To Duffy, this is the foundation of tolerance, a virtue which the university blacklist course is explicitly designed to promote. By reading works that exist outside the popular canon, students “consider seriously opinions, facts, or values that contradict their own,” and learn that tolerance doesn’t necessarily require a personal endorsement.

First-year programming can be uniquely helpful in reinforcing the university’s anti-censorship ideals among emerging scholars.

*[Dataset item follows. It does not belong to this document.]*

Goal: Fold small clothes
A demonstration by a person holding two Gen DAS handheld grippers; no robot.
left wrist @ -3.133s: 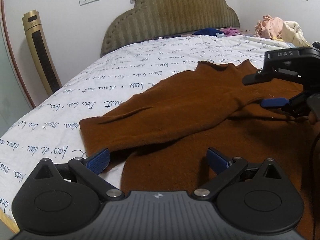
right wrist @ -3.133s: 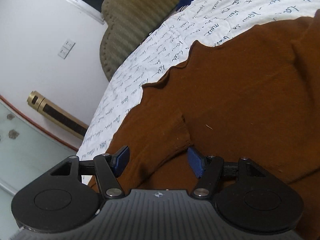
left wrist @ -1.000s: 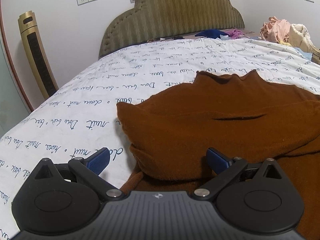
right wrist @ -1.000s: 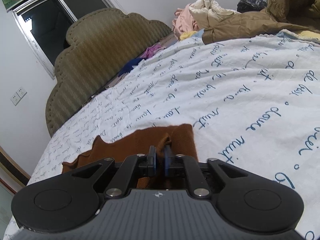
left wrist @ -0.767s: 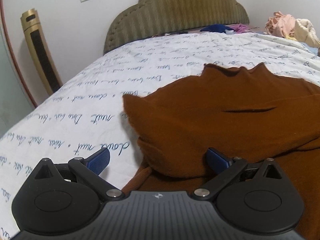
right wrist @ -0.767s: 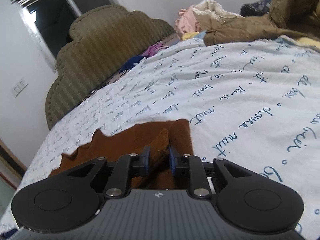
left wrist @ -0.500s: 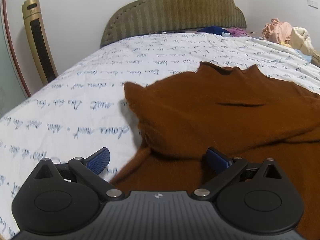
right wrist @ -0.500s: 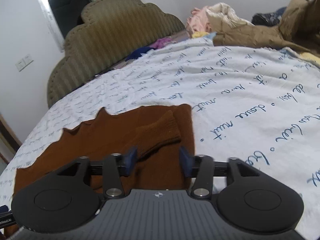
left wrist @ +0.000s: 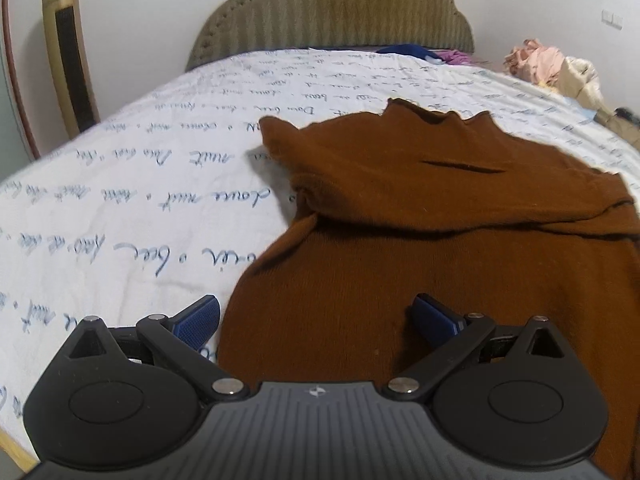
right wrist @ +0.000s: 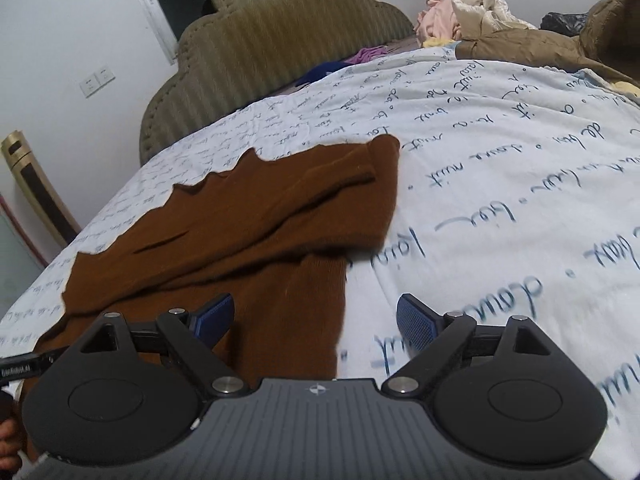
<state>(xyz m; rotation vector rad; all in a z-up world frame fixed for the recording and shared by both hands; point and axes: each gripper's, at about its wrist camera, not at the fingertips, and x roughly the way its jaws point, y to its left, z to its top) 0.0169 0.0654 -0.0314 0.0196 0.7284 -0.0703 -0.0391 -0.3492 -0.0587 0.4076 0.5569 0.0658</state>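
Right now I have the left gripper point(left wrist: 316, 318) spread wide with nothing between its blue pads, hanging over the near left edge of the brown sweater point(left wrist: 420, 216). My right gripper point(right wrist: 314, 320) is equally wide and empty — it straddles the sweater's near right edge. Both sleeves lie folded across the body, which is spread on the script-printed bedsheet point(left wrist: 132, 184), collar toward the far headboard point(left wrist: 332, 12).

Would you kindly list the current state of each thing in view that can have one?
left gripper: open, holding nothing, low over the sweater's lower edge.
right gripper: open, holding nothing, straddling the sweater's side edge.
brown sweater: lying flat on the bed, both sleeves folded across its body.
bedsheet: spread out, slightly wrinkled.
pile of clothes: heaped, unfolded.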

In this regard, a first-year university blacklist seminar is a promising strategy for introducing students to important historical and cultural moments while priming them for deeper engagement in their upper-level studies.

In conceptualizing such a first-year course, curriculum committees might consider a university blacklist syllabus in which first-year students read works like Angela Davis’ Are Prisons Obsolete? alongside Heather Mac Donald’s The War on Cops, Charles Murray’s Coming Apart with Robert Putnam’s Our Kids, Michelle Alexander’s The New Jim Crow alongside John F. Pfaff’s Locked In, or Harriet Beecher Stowe’s Uncle Tom’s Cabin with Toni Morrison’s The Bluest Eye.

As John Shields, associate professor of government and the mind behind the CMC blacklist course has argued, such a class could ready students to effectively engage with a range of political, intellectual, and socially challenging issues, while guarding against reactionary censorship or dismissal of controversial ideas: “One thing about reading people is that it forces you to take them more seriously… Maybe Heather Mac Donald is wrong, even dangerously wrong, but it’s hard to walk away from a book and think, this is an utterly unserious person or a malicious person.”

Framed as a first-year writing seminar or general requirement, the first-year university blacklist seminar is an effective tool to expose students to challenging new ideas while modeling campus values of academic freedom and open expression.